正因為堵車,玉珍習慣在這漫長的堵車時間中做一件事,就是發信息。一天,偶爾翻看手機,玉珍翻到了幾條一個月前在聚會中認識的同學高日立的信息,由此慢慢建立了聯系,卻不知道此時發信息的并不是真正的自己,而是被寂寥生活所扭曲了的自己。就這樣,金玉珍陷入了一場一廂情愿的虛擬的愛情。
第一場 車內 傍晚
兩排紅色的尾燈整齊的向外延伸著,北京的上下班高峰是全地球出了名的堵,在北京過日子的每一個人都逃脫不了這個的厄運。堵車是每個人都不愿提的一個話題,但卻是每個人每天都在叨叨的話題。

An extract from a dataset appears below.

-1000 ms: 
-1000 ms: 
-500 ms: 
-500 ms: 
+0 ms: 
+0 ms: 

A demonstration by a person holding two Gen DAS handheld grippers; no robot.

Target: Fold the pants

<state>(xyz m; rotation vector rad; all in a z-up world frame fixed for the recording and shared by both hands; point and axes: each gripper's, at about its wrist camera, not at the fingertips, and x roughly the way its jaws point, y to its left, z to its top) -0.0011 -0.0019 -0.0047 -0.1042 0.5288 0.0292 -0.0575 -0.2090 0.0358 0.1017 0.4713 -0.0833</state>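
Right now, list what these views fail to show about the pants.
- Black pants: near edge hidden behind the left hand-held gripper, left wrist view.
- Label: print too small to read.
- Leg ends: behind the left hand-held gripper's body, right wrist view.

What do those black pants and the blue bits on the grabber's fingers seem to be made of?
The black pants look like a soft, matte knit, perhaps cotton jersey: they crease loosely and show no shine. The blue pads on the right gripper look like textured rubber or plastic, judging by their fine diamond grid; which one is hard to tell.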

玉珍左手扶著方向盤,右手拇指敏捷的上下滑動著iphone的桌面,翻看之前的信息,iphone這款手機有個優點,能把每一個人所有的信息匯總在一個頁面內,如果不經常清理的話,可以翻出1年前的信息。
“沒想到你酒量不錯啊,在女孩里算能喝的”
“我比較實在,誰勸酒都喝,即使不能喝也不好不喝啊”
“呵呵靠譜”
這是1個月前玉珍在大學同學聚會上交的一個朋友,一個高大帥氣而且肌肉結實的東北小伙叫高日立,玉珍和高日立大學是同級同學,可是因為系別不同,兩個人都互相不認識,直到一年后的同學聚會上,兩個人才算真正認識并交上朋友。
“滴滴,滴滴”后面的車急促的按著喇叭,玉珍麻利的掛上擋放下手機向前挪著。
“又是紅燈!”玉珍習慣性的每逢紅燈就右手摸起手機,繼續看信息,突然嘴角一上揚,動了動拇指給高日立發了條信息
“在做什么?”
之后的幾個路口,基本上每個都是紅燈,玉珍都會不時的瞥著右座上的手機,想看看這突來的短信會得到什么樣的反應,FM97.4播放著葉子的《一直很安靜》,玉珍很享受這種緩緩開著車聽著歌的感覺,她是個很樂觀的女孩,在她看來,能坐在車里聽歌,哪怕是堵車,也比路旁排隊擠公交車的人幸運多了,與其抱怨,不如自己找樂子。
馬上冬至了,5點天就開始黑了,從學校出門到現在已經快一個小時了,眼看著前方左轉就可以到家了,卻被右邊小路插進來的車頻頻阻斷。
“真服了!有沒有素質!”玉珍拍著方向盤生氣地說。
大約又過了20分鐘,終于挪到家了,收拾了東西鎖車往家走,看了看一直很安靜的手機,笑了笑揣進口袋。
第二場 家內 夜
“我回來啦!終于回來了,累死我了,今天上地附近特別堵,我的車技絕對是這么練出來的,唉。”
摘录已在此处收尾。